A Phase I Study of Fludarabine, Cytarabine, and Oxaliplatin in Patients with Relapsed or Refractory Acute Myeloid Leukemia

Purpose— The combination of cytarabine and fludarabine was associated with superior clinical outcomes compared to high-dose cytarabine in relapse acute myeloid leukemia (AML). We conducted a phase I study combining oxaliplatin with cytarabine and fludarabine for patients with relapsed or refractory AML. Patients and Methods— Patients had histologically confirmed disease, performance status 0-2 and adequate organ function.

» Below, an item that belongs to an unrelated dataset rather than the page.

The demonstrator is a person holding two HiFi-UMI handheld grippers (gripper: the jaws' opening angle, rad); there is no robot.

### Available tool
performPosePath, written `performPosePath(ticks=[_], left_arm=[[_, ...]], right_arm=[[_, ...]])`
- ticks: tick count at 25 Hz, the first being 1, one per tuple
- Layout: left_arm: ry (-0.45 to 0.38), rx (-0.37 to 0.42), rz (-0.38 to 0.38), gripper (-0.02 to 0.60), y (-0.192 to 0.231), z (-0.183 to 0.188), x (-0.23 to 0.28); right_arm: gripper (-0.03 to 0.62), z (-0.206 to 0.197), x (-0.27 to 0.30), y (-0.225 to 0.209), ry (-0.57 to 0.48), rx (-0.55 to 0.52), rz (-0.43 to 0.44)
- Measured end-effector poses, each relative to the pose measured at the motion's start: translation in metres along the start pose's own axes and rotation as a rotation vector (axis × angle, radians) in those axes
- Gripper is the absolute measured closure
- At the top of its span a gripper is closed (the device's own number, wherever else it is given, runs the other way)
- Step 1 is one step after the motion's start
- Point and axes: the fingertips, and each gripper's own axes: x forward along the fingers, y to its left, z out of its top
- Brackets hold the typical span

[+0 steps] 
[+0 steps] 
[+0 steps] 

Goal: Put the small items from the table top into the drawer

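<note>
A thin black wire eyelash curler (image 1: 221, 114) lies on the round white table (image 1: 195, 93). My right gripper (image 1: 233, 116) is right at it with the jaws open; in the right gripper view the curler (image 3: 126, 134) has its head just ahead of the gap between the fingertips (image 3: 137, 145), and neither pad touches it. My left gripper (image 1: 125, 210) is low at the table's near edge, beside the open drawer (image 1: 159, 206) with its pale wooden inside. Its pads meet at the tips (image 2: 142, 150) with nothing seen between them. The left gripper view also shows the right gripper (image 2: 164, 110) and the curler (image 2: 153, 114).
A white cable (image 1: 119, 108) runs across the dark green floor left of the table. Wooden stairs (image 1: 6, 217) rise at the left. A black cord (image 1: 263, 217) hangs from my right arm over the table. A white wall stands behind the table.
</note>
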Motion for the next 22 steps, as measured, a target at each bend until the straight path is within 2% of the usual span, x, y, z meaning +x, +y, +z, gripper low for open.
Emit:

The regimen consisted of increasing doses of oxaliplatin (25, 30, or 35 mg/m 2 /d) on days 1-4 (escalation phase) and fludarabine (30 mg/m 2 ) and cytarabine (500 mg/m 2 ) on days 2-6, every 28 days for up to 6 cycles. The dose-limiting toxicity (DLT) was defined as any symptomatic grade ≥3 non-hematological toxicity lasting ≥ 3 days and involving a major organ system. Results— Twenty-seven patients were registered between January 2008 and November 2009. Twelve patients were treated in the dose escalation phase and 15 at the maximum tolerated dose (MTD) for oxaliplatin (30 mg/m 2 ; expansion phase). All patients were evaluable for toxicity and response. Only one of 27 patients received the second cycle; the remaining patients received no further study treatment owing to slow recovery from toxicities and/or physician decision. Grade 3-4 drug-related toxicities included diarrhea (grade 4) and elevated levels of bilirubin (grade 3) and aspartate transaminase (grade 3). Three patients had a complete remission and 2 patients CR without platelet recovery. Conclusion— Oxaliplatin, cytarabine, and fludarabine had antileukemic activity in patients with poor-risk AML, but it was associated with toxicity. Different schedules and doses may be better tolerated.